Stored items from a collection
§
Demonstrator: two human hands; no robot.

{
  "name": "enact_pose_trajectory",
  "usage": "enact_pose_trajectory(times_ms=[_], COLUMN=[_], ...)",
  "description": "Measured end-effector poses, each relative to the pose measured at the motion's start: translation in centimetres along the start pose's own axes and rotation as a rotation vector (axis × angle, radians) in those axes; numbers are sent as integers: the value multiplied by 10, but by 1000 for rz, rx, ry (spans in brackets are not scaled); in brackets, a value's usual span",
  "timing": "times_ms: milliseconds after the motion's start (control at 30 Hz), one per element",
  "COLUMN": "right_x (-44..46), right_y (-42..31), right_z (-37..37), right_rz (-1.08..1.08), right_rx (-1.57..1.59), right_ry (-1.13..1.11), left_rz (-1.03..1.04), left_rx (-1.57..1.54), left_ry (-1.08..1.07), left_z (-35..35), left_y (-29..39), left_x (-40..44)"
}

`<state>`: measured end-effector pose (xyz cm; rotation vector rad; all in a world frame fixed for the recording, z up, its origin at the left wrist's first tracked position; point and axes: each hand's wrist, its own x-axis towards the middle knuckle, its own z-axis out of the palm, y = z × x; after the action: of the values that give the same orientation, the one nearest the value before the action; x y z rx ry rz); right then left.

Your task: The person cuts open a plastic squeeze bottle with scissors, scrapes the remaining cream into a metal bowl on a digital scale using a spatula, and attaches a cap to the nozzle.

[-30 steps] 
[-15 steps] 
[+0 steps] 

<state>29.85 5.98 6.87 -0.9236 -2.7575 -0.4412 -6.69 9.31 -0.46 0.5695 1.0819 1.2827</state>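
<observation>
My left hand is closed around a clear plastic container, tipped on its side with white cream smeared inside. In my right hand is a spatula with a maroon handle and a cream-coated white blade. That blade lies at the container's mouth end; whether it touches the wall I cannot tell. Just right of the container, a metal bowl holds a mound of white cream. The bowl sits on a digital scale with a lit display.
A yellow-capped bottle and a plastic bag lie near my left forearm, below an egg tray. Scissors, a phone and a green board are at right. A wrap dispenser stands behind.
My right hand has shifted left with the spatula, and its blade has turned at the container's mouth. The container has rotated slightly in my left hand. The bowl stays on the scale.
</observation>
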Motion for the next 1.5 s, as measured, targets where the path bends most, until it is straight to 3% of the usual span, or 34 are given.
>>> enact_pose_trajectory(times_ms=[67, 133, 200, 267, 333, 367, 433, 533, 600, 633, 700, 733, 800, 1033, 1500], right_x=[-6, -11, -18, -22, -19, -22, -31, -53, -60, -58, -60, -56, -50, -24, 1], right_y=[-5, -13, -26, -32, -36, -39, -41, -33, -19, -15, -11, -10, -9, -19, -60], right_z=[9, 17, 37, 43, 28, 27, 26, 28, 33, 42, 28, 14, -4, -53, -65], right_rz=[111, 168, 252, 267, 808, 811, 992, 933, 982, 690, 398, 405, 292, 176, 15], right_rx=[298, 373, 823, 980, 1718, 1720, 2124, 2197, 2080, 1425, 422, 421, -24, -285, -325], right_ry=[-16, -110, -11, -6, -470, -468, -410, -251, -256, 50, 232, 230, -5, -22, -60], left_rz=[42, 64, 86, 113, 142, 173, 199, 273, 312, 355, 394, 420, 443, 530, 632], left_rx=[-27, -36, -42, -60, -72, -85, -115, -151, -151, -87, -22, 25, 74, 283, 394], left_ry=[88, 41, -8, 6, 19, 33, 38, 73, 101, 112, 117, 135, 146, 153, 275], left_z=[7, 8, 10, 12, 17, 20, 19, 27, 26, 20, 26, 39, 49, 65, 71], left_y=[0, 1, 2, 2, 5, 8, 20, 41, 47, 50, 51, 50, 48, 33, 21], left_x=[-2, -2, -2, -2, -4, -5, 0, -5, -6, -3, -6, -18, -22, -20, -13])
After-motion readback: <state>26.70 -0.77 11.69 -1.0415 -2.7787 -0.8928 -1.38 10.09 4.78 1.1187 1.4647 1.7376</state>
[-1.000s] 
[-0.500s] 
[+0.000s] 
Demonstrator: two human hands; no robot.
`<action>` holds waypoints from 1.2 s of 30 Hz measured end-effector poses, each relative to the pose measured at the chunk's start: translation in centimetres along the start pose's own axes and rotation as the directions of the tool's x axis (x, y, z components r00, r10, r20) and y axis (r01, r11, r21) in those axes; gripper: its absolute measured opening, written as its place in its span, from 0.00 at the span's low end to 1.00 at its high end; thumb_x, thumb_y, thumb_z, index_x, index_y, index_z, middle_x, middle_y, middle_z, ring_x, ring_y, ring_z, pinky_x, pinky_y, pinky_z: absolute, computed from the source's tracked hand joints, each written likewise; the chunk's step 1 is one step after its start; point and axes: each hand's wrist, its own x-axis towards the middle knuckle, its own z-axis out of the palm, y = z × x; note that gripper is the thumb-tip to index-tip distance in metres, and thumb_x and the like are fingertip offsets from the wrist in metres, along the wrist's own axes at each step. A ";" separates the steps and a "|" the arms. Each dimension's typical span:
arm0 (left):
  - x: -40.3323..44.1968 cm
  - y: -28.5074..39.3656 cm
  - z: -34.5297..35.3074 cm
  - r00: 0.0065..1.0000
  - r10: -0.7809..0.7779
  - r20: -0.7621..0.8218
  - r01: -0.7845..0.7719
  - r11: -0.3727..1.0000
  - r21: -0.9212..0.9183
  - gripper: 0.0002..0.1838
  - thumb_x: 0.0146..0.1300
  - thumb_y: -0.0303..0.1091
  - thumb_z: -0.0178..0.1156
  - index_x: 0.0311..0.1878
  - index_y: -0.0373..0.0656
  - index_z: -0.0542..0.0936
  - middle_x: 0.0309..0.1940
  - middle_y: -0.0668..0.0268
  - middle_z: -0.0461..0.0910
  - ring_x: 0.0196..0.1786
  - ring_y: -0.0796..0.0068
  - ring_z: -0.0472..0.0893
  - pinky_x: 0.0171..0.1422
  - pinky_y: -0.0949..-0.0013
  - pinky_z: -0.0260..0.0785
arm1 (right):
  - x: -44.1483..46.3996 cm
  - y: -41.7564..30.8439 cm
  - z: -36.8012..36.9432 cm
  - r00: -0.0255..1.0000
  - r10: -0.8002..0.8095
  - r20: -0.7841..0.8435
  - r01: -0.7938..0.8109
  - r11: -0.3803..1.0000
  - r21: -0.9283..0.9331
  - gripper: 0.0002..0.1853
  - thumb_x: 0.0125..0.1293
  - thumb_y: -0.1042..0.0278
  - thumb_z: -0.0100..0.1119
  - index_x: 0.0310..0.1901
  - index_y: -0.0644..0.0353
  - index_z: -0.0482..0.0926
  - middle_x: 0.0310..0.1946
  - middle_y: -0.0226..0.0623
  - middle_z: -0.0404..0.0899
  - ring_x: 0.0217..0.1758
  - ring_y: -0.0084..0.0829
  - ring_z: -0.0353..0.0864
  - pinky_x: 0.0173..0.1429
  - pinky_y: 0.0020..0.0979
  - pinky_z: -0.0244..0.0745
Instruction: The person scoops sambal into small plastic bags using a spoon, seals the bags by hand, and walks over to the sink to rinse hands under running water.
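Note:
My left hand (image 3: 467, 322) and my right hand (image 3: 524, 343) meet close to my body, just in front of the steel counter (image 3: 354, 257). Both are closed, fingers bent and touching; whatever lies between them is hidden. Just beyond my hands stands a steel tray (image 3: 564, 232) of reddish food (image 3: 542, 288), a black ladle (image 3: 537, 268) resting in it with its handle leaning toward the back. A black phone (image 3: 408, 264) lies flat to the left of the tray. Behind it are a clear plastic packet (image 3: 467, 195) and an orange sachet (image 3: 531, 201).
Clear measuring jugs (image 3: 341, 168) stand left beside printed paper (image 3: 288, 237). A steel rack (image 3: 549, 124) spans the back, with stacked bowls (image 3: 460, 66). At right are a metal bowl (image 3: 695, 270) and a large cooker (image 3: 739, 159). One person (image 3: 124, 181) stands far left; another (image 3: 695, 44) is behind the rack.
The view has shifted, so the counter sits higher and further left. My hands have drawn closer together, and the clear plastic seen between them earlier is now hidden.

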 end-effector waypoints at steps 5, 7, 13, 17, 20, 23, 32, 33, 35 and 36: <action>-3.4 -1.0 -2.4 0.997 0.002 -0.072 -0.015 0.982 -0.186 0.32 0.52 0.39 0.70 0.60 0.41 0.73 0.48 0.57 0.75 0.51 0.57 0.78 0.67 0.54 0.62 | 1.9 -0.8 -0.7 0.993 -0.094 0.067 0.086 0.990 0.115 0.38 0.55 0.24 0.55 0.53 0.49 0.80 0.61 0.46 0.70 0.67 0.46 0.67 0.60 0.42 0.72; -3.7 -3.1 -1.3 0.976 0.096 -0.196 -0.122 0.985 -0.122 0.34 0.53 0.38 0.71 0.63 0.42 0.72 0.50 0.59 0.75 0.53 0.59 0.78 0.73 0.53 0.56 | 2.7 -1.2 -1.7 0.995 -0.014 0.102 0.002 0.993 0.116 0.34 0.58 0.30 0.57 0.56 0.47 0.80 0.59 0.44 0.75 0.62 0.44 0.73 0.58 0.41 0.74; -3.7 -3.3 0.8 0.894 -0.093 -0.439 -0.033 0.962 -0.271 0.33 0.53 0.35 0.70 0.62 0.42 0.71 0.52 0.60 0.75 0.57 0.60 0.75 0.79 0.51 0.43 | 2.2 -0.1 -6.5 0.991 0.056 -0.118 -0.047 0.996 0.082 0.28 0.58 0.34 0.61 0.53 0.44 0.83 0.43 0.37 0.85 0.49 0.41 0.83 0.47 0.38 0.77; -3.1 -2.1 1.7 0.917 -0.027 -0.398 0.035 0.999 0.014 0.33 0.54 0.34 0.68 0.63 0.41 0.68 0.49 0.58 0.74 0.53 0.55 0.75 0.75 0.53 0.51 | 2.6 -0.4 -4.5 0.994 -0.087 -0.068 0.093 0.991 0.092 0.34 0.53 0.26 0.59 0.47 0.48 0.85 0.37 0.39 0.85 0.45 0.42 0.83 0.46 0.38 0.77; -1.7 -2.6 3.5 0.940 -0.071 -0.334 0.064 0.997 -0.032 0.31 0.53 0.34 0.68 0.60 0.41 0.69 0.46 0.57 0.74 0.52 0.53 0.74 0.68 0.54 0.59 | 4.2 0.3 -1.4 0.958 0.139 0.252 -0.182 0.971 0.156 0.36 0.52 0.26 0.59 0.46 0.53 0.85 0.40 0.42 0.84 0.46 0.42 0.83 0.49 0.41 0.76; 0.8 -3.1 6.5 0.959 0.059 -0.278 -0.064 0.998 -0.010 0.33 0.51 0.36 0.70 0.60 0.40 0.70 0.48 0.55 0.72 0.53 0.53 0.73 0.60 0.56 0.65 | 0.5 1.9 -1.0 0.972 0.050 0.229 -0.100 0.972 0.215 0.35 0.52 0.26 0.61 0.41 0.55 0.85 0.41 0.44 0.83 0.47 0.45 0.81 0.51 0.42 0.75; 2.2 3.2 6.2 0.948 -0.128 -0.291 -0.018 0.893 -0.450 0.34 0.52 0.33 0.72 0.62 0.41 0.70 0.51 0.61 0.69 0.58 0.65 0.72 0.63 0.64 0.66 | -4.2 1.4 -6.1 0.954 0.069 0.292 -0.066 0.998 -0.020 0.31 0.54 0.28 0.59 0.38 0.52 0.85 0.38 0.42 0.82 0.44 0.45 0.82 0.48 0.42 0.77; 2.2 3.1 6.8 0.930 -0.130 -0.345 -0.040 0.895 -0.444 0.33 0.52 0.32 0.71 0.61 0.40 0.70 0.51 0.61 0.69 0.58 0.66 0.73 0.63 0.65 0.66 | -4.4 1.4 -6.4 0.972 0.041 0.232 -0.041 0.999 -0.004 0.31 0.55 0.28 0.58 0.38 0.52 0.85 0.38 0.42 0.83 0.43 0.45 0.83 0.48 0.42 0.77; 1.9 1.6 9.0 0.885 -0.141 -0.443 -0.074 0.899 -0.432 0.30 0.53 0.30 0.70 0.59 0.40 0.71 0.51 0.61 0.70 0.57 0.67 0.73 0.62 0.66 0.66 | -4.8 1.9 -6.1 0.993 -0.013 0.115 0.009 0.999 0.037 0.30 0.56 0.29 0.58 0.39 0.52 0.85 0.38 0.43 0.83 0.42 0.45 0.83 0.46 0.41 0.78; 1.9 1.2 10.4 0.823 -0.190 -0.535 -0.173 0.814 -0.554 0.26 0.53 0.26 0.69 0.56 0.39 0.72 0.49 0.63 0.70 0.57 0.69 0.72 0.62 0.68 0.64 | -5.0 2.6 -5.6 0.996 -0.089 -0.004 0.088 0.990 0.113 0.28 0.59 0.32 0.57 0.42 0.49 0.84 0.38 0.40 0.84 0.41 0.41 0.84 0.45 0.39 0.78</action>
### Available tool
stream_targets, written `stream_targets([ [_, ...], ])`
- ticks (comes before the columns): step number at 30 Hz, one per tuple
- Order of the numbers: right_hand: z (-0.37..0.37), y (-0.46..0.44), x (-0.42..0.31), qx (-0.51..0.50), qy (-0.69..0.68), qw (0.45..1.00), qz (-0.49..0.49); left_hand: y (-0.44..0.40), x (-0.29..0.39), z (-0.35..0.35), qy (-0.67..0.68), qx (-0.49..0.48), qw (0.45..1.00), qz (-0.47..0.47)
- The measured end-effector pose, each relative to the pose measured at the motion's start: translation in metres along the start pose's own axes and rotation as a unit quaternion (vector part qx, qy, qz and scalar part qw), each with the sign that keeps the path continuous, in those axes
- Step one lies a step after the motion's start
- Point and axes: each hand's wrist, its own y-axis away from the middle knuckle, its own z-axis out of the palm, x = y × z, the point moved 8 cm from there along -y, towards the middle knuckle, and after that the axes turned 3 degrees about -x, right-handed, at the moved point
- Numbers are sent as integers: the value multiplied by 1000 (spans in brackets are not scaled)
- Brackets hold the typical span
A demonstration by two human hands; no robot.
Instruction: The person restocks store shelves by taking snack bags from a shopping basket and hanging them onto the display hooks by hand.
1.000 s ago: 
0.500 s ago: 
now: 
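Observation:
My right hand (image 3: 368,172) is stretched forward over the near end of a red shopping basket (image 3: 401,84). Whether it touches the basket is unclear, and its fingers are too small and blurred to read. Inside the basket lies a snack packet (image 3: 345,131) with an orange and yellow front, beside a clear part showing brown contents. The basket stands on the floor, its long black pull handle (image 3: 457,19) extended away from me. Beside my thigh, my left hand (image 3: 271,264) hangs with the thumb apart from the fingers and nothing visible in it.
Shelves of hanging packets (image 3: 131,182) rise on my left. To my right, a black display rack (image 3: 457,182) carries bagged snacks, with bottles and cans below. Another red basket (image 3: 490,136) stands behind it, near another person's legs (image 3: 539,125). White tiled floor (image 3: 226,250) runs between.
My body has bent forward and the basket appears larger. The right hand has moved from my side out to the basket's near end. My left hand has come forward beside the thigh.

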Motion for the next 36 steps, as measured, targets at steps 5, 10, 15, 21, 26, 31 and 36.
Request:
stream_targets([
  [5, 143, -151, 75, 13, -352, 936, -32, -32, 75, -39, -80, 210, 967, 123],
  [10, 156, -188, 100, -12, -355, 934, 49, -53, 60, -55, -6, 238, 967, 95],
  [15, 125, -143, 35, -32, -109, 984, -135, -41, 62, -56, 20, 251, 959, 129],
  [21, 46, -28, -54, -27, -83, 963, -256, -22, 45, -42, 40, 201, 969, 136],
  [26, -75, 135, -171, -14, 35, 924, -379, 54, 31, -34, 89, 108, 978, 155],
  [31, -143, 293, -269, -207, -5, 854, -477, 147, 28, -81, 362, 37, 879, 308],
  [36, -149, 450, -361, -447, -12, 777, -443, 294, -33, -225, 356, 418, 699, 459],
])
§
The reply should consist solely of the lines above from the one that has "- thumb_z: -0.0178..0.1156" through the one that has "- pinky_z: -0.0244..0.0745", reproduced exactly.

  - thumb_z: -0.0178..0.1156
  - index_x: 0.0311..0.1878
  - index_y: -0.0373..0.0656
  - index_z: -0.0542..0.0936
  - middle_x: 0.0309..0.1940
  - middle_y: -0.0668..0.0268
  - middle_z: -0.0461..0.0910
  - ring_x: 0.0196..0.1786
  - ring_y: -0.0796..0.0068
  - ring_z: -0.0472..0.0893
  - pinky_x: 0.0171..0.1422
  - pinky_y: -0.0949..-0.0013
  - pinky_z: -0.0260..0.0785
arm1 (right):
  - x: -44.1483..46.3996 cm
  - y: -41.7564..30.8439 cm
  - z: -36.8012..36.9432 cm
  - r00: -0.0255..1.0000
  - r10: -0.8002..0.8095
  - r20: -0.7841..0.8435
  - r01: -0.7938..0.8109
  - r11: -0.3803..1.0000
  - r21: -0.9283..0.9331
  - gripper: 0.0002..0.1853
  - thumb_x: 0.0125..0.1293
  - thumb_y: -0.1042..0.0278
  - thumb_z: -0.0100..0.1119
  - index_x: 0.0310..0.1901
  - index_y: -0.0644..0.0353
  - index_z: -0.0482..0.0926
  - middle_x: 0.0310..0.1946
  - middle_y: -0.0226..0.0623
  - middle_z: -0.0404..0.0899
  - ring_x: 0.0217..0.1758
  - ring_y: -0.0084..0.0829
  - ring_z: -0.0353..0.0864
  - pinky_x: 0.0173..0.1429
  - pinky_y: 0.0020..0.0979
  - pinky_z: -0.0244..0.0745

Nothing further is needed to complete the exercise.